# [What you should do]
For the data below, work out the number of lines containing the string "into" and answer with that number only.

# [Dataset excerpt]
--- START ---

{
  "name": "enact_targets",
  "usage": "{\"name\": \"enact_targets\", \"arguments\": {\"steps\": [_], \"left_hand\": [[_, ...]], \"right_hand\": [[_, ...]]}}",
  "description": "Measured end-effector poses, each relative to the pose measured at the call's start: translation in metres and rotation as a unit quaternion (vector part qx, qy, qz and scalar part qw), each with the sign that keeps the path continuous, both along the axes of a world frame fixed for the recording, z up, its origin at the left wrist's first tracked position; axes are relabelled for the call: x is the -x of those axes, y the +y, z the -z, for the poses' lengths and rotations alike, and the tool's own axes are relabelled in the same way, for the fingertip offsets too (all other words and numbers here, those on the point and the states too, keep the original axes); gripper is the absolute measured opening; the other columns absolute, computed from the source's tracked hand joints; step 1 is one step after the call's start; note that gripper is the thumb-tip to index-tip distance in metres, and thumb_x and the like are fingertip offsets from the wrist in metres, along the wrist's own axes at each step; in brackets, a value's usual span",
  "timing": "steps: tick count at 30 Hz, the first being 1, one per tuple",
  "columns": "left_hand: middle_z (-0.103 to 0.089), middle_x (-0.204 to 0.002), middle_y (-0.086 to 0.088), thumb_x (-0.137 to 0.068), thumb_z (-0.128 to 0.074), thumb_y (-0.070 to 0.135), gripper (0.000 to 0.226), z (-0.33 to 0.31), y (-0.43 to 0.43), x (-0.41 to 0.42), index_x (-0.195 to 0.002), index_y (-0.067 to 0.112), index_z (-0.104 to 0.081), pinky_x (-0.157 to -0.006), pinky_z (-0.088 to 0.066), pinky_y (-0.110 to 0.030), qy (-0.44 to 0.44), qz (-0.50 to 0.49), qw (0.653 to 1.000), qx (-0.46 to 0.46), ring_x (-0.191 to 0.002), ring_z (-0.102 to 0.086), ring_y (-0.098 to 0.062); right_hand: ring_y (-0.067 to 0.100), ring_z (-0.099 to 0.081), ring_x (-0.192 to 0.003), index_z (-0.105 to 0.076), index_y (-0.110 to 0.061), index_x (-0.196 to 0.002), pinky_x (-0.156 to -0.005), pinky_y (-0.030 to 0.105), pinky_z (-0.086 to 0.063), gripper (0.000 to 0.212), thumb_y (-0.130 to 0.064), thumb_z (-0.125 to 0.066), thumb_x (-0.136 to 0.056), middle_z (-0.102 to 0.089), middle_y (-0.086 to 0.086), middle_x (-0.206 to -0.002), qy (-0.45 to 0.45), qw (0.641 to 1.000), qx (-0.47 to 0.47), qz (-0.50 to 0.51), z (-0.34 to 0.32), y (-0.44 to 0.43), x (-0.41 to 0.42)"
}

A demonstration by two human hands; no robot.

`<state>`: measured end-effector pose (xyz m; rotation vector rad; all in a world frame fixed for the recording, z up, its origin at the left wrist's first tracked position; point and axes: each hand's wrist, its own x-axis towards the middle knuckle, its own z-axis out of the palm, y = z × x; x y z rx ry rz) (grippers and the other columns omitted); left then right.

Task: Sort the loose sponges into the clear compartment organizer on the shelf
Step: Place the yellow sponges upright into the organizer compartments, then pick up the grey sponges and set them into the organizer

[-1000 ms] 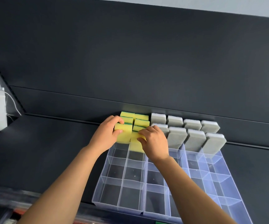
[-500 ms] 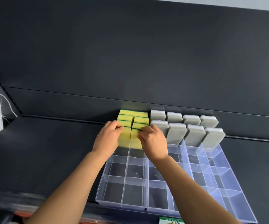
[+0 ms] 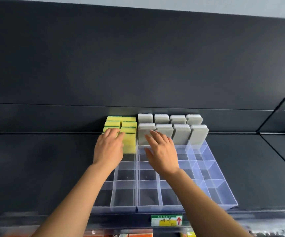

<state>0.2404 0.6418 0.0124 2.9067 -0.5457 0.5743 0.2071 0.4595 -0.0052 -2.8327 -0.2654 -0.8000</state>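
Note:
The clear compartment organizer (image 3: 213,183) lies on the dark shelf. Several yellow sponges with green backs (image 3: 129,134) stand upright in its back-left compartments. Several grey sponges (image 3: 181,132) stand in two rows in its back-right compartments. My left hand (image 3: 108,147) rests with straight fingers on the front left yellow sponge and hides part of it. My right hand (image 3: 162,151) hovers with fingers spread over the organizer, its fingertips at the front left grey sponge (image 3: 145,132). It holds nothing.
The dark shelf (image 3: 44,168) stretches to both sides of the organizer, with a dark back panel (image 3: 138,65) right behind the sponges. A green and yellow price label (image 3: 166,220) sits on the shelf's front edge. Orange packages show on the shelf below.
My right hand has let go of the yellow sponge, opened and moved right to the grey sponges. My left hand's fingers have straightened on the yellow sponges. The camera has shifted.

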Motion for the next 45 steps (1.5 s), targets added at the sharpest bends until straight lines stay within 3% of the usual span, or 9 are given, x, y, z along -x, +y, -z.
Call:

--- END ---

# [Task response]
2